Tuesday, April 27, 2010

What is a story?

A friend recently passed along a collection of stories to me, unpublished but edited, and asked me what I thought about them. I settled down to read through the mss, but at the end of the first story, I knew what I was going to find all the way through. Still, the request came from a friend, so I kept reading, and at the end of 250 pages, I felt the same way as I had at the beginning—this was not a collection of stories. Only one entry could actually be called a story.

This isn’t the first time something like this has happened to me. I am often asked to read mss by unpublished writers—it’s a fact of life for almost every published writer, especially one who has published both short stories and novels. I say no in almost every case, partly because of the time involved in reading and partly because I don’t want to be drawn into editing and teaching a new writer I don’t know when I have my own work to do. But reading this collection got me thinking. Why is it so hard for some writers to grasp the essence of a short story? What is a short story?
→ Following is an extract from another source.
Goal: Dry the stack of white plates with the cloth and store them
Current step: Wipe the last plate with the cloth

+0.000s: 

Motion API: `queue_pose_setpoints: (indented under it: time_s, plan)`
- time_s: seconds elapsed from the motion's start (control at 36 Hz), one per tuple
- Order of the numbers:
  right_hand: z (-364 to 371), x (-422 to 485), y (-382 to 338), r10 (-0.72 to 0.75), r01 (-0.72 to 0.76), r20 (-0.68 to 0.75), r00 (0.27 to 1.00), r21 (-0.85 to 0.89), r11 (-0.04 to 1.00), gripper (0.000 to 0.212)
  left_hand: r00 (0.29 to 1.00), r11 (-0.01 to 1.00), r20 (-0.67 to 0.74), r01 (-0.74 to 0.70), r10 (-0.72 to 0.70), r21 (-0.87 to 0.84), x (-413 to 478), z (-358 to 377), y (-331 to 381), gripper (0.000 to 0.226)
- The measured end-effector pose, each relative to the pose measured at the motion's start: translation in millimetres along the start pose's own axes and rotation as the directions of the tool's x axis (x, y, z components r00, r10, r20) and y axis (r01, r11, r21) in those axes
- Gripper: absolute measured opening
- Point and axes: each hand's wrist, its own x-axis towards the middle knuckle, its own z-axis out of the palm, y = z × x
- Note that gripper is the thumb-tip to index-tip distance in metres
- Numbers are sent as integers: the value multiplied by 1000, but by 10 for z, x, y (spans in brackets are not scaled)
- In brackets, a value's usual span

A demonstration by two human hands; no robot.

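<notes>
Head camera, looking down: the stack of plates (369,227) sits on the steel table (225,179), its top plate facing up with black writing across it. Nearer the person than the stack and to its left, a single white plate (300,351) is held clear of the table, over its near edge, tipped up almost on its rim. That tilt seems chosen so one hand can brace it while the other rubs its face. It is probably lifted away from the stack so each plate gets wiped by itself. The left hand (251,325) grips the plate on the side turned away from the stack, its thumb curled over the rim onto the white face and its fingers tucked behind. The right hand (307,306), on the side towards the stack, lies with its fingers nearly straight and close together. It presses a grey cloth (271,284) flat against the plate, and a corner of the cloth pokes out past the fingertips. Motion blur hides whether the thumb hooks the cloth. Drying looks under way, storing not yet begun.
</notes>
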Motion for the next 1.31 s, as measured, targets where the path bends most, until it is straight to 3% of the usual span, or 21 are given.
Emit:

It’s easier to say what a story is not. A short story is not an anecdote, a curious incident, a sequence of events. It’s not a description, a slice of life (though such a work was popular in previous decades), a character sketch, a funny or sad moment.

Most of us who write fiction struggle to come up with a workable definition because we’ve been called on, at conferences and on library panels, to offer something definitive to the audience. We do our best, but at the next event, we’ll come up with some other way to define the short story. Having said that, let me take a stab at it.

A short story has shape, and it focuses on a significant moment or event in a character’s life. The reader begins at the moment that a life or situation is about to change—we begin with the norm and immediately feel the redirection of life, and this is what we watch as the story moves forward. As we come to the end, the change bears fruit, or climaxes, or however you want to put it, and we see the character moving forward in a new direction, a new way. Life is different, and we can feel it. A fellow writer once put it this way. Something happens. People change. Mysteries remain.

The ending of a short story is like the final couplet in a sonnet. All the preceding lines lead up to the last two lines, and are lifted higher by them. Without that closing couplet, the sonnet would fall flat, sound hollow and pointless; the reader would come to a halt wondering about the point of the journey. The short story must bring us to that point when a character is different in a deeply significant way, and we have seen and felt it happen, felt it growing along with the character. We close the book and know, as Hemingway urged, that we have read something true and honest.